Task to carry out =>
Repeat the data below with no changes.

═══

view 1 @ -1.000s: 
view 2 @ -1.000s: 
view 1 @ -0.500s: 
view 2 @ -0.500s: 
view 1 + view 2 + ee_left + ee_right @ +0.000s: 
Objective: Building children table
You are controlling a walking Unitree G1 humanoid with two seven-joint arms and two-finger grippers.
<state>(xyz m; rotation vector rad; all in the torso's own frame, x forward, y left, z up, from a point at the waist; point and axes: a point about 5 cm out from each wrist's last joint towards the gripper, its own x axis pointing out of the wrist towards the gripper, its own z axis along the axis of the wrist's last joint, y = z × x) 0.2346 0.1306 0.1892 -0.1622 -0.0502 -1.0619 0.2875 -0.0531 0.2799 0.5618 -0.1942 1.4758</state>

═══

Written response =>
view 1 @ -1.000s: 
view 2 @ -1.000s: 
view 1 @ -0.500s: 
view 2 @ -0.500s: 
view 1 + view 2 + ee_left + ee_right @ +0.000s: 
Objective: Building children table
You are controlling a walking Unitree G1 humanoid with two seven-joint arms and two-finger grippers.
<state>(xyz m; rotation vector rad; all in the torso's own frame, x forward, y left, z up, from a point at the waist; point and axes: a point about 5 cm out from each wrist's last joint towards the gripper, its own x axis pointing out of the wrist towards the gripper, its own z axis along the axis of the wrist's last joint, y = z × x) 0.2346 0.1306 0.1892 -0.1622 -0.0502 -1.0619 0.2875 -0.0531 0.2799 0.5618 -0.1942 1.4758</state>

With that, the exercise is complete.